Dr. Joel Wallskog, co-chair of the group React19, which advocates for people who were injured by vaccines, told The Epoch Times: “It is intellectually dishonest to set out to study minor adverse events after COVID-19 vaccination then make conclusions about the frequency of serious adverse events. They also fail to provide the free text data.” He added that the paper showed “yet another study that is in my opinion, deficient by design.”

Ms. Hunsel did not respond to a request for comment.

She and other researchers listed limitations in the paper, including how they did not provide data broken down by country.

The paper was published by the journal Vaccine on March 6.

The study was funded by the European Medicines Agency and the Dutch government.

No authors declared conflicts of interest.

Some previous papers have also found that people with prior COVID-19 infection had more adverse events following COVID-19 vaccination, including a 2021 paper from French researchers. A U.S. study identified prior COVID-19 as a predictor of the severity of side effects.

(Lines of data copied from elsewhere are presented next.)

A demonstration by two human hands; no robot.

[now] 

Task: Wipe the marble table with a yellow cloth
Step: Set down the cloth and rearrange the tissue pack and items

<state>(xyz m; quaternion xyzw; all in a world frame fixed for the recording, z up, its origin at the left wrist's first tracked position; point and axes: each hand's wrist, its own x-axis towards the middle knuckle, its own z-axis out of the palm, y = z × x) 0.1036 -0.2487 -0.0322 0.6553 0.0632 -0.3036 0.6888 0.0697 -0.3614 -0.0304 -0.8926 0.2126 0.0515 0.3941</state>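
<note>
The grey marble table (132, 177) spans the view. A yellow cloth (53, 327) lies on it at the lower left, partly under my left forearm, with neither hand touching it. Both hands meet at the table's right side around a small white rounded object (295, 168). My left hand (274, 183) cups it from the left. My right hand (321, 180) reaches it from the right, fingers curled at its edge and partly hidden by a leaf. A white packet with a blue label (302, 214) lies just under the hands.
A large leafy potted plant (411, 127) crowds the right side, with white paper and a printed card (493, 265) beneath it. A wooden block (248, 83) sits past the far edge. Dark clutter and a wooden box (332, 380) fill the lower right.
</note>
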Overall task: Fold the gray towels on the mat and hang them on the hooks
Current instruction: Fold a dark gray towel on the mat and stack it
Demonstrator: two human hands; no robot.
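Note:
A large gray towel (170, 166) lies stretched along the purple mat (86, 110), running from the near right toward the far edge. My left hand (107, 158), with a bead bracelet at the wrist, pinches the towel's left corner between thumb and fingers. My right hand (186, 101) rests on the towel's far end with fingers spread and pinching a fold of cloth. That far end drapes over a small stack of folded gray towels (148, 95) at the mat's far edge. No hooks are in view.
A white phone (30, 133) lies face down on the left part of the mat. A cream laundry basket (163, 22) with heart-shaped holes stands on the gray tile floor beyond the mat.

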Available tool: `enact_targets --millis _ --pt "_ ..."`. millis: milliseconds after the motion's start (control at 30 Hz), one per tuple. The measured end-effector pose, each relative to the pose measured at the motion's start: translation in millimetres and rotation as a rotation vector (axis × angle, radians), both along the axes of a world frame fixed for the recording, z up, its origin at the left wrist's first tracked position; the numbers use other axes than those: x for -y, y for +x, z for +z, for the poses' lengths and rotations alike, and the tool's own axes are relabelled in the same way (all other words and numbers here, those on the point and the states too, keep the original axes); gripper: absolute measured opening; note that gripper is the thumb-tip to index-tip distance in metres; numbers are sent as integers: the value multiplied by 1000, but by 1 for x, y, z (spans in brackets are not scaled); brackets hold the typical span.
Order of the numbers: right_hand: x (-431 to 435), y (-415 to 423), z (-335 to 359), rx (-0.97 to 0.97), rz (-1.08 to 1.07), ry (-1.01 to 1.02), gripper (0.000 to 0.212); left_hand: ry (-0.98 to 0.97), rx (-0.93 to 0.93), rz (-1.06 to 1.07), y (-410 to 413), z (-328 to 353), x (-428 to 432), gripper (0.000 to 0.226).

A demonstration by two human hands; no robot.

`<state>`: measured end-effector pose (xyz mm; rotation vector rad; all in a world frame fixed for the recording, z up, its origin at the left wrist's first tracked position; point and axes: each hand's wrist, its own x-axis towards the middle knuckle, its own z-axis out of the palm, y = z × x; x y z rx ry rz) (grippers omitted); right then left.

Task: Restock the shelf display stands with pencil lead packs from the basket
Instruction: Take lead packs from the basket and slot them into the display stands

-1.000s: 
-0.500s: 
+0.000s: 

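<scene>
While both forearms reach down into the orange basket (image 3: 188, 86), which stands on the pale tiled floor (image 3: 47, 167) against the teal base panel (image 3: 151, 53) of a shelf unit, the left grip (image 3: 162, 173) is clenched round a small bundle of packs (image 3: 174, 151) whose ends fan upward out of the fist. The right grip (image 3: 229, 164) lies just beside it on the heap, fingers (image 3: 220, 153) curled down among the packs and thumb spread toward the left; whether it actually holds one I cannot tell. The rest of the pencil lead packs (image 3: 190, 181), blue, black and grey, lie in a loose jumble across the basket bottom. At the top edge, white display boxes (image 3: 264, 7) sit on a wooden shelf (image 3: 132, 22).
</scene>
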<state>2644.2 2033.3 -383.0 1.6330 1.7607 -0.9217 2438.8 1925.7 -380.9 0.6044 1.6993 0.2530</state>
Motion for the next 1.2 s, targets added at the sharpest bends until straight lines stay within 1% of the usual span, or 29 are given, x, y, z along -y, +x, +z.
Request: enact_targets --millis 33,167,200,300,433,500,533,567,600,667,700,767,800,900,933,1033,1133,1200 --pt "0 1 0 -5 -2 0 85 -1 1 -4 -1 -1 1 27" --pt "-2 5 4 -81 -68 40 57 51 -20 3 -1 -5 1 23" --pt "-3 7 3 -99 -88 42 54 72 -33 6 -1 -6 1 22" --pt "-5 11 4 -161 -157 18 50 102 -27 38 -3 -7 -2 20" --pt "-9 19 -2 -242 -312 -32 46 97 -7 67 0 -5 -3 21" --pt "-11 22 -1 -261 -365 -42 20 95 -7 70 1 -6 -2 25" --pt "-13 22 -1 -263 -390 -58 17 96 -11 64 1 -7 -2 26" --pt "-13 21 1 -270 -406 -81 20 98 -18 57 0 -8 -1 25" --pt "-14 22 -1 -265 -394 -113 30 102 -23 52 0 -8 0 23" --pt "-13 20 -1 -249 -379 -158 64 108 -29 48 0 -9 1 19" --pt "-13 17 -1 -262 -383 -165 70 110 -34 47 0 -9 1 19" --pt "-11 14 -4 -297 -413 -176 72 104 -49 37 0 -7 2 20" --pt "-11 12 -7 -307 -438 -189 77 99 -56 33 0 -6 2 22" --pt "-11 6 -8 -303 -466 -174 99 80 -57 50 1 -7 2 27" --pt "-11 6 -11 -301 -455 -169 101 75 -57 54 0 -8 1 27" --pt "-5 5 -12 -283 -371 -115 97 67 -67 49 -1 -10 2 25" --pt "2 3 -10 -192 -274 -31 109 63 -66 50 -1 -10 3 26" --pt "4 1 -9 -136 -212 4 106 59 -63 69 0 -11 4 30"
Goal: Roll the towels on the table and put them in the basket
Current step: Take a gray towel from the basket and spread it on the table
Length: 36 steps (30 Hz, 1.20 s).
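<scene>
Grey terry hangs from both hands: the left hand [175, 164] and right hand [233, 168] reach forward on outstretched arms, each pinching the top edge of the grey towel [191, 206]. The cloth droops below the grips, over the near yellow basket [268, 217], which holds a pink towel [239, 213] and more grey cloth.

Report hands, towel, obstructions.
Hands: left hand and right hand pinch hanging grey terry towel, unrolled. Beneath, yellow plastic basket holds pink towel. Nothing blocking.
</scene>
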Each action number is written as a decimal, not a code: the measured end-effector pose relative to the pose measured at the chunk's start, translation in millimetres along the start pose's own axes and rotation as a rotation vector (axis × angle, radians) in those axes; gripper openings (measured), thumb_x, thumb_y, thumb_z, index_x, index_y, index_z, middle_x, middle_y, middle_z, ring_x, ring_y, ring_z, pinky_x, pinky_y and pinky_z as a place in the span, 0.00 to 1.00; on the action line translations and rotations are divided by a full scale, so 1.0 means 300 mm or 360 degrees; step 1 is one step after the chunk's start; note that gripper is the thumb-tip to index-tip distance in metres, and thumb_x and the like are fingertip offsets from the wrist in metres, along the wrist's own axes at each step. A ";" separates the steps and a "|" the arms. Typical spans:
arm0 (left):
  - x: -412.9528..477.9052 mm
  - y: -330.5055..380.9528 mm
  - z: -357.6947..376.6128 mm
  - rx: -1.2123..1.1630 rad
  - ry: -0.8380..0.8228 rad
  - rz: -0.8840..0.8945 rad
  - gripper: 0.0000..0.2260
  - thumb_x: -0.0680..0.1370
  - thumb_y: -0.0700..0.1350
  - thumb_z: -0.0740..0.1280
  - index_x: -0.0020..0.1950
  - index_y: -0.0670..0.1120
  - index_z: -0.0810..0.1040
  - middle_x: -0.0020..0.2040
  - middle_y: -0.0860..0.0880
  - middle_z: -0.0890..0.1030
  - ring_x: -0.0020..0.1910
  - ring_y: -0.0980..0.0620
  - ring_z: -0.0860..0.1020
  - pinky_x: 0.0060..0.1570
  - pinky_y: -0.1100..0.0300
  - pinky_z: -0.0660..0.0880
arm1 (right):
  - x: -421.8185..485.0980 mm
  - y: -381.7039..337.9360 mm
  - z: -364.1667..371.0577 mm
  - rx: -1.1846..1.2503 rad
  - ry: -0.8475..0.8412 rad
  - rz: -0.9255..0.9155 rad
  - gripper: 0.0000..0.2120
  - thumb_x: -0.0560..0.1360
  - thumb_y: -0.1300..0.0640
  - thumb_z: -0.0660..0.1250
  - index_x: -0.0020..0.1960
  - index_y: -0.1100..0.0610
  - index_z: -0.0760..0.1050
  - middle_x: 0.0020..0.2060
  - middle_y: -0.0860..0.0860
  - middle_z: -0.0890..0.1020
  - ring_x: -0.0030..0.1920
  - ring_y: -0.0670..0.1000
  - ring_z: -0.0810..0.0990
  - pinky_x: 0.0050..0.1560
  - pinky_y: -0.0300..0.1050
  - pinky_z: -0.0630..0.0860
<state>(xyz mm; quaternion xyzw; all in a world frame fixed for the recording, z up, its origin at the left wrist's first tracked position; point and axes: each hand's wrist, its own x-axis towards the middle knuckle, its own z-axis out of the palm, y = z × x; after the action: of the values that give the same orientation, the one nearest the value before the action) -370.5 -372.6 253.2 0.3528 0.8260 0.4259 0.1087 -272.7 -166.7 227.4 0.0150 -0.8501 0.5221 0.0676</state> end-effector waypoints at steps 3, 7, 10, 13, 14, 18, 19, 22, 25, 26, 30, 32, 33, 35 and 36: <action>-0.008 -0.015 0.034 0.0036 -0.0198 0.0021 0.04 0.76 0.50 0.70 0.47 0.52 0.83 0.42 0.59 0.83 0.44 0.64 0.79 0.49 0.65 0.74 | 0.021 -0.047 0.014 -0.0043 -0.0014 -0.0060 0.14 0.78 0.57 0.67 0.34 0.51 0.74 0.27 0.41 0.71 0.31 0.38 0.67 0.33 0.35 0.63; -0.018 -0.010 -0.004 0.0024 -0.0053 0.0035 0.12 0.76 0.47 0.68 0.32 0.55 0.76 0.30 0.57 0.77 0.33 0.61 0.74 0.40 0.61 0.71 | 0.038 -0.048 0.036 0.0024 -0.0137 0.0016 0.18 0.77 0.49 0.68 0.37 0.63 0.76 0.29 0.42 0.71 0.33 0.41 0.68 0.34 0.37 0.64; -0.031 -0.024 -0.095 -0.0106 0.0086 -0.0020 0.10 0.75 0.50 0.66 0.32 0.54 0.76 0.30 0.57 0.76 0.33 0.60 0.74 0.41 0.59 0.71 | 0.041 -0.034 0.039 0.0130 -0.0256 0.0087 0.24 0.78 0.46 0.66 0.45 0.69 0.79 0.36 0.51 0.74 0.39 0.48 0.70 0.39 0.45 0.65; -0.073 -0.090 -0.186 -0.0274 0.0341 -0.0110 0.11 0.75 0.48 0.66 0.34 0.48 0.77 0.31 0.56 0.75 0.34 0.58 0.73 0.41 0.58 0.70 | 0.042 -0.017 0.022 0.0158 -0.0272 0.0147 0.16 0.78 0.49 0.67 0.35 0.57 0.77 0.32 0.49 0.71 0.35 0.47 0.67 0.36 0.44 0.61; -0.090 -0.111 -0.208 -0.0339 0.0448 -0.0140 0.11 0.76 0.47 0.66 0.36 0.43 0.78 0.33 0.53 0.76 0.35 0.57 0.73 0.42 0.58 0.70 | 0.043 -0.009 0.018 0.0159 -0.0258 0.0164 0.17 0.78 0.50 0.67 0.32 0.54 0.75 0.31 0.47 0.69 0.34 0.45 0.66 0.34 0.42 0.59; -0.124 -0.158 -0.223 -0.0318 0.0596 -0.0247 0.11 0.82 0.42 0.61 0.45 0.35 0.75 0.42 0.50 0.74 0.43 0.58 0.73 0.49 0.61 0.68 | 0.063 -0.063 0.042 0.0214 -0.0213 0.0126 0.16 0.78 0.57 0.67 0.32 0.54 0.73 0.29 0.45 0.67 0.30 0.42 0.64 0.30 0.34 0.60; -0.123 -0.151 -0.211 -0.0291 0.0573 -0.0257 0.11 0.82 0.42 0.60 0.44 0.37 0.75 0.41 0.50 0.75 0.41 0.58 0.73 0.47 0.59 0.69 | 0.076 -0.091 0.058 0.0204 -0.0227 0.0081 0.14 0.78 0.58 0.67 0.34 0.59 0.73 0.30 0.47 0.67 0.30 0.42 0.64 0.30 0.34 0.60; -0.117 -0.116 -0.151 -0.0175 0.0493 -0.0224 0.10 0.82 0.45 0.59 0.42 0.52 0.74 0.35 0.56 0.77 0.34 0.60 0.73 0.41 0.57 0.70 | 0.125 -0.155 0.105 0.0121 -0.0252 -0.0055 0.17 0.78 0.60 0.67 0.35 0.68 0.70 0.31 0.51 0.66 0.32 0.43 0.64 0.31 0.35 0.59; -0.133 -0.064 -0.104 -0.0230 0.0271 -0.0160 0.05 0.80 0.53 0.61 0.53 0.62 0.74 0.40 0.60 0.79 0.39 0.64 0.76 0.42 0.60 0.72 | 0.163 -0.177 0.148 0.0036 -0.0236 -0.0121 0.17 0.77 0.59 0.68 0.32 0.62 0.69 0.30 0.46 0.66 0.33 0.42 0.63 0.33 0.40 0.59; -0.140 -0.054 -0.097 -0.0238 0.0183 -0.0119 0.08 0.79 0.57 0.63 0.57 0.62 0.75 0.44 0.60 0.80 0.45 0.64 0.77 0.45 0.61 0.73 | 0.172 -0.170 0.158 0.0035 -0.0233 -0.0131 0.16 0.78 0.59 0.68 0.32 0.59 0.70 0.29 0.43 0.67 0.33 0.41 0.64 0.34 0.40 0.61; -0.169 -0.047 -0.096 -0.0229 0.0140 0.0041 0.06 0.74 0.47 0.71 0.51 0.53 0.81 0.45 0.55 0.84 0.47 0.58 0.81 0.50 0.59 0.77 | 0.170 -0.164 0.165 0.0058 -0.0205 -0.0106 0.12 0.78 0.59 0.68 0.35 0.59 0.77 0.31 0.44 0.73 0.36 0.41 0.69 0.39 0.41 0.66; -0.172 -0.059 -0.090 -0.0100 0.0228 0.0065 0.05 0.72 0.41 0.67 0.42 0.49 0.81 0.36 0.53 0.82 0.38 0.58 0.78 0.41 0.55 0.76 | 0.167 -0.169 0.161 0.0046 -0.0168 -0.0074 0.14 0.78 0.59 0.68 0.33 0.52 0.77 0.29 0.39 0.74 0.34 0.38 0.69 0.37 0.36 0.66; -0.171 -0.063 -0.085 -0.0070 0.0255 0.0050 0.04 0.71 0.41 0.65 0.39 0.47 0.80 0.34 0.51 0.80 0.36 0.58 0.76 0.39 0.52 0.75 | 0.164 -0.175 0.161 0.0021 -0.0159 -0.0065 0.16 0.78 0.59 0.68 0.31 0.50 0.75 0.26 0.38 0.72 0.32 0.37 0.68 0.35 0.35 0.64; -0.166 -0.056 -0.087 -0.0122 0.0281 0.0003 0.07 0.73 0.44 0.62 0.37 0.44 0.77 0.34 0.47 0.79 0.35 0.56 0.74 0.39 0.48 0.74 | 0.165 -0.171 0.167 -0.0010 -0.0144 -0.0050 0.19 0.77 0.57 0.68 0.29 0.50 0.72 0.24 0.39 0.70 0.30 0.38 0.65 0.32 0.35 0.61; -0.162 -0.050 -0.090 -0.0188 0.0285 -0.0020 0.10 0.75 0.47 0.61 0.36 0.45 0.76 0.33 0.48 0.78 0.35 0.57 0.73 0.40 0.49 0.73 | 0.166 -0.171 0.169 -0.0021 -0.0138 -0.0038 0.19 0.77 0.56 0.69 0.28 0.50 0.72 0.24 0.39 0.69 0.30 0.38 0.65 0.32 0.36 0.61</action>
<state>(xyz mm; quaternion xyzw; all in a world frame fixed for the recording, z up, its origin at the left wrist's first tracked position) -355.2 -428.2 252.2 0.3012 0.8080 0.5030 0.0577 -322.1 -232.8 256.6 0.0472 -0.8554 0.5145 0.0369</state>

Some other studies have determined COVID-19 vaccines confer little or no benefit to people with a history of infection, including those who had received a primary series.

The U.S. Centers for Disease Control and Prevention still recommends people who recovered from COVID-19 receive a COVID-19 vaccine, although a number of other health authorities have stopped recommending the shot for people who have prior COVID-19.

Another New Study

In another new paper, South Korean researchers outlined how they found people were more likely to report certain adverse reactions after COVID-19 vaccination than after receipt of another vaccine.

The reporting of myocarditis, a form of heart inflammation, or pericarditis, a related condition, was nearly 20 times as high among children as the reporting odds following receipt of all other vaccines, the researchers found.

The reporting odds were also much higher for multisystem inflammatory syndrome or Kawasaki disease among adolescent COVID-19 recipients.

Researchers analyzed reports made to VigiBase, which is run by the World Health Organization.

Based on our results, close monitoring for these rare but serious inflammatory reactions after COVID-19 vaccination among adolescents until definitive causal relationship can be established,” the researchers wrote.

The study was published by the Journal of Korean Medical Science in its March edition.

Limitations include VigiBase receiving reports of problems, with some reports going unconfirmed.

Funding came from the South Korean government. One author reported receiving grants from pharmaceutical companies, including Pfizer.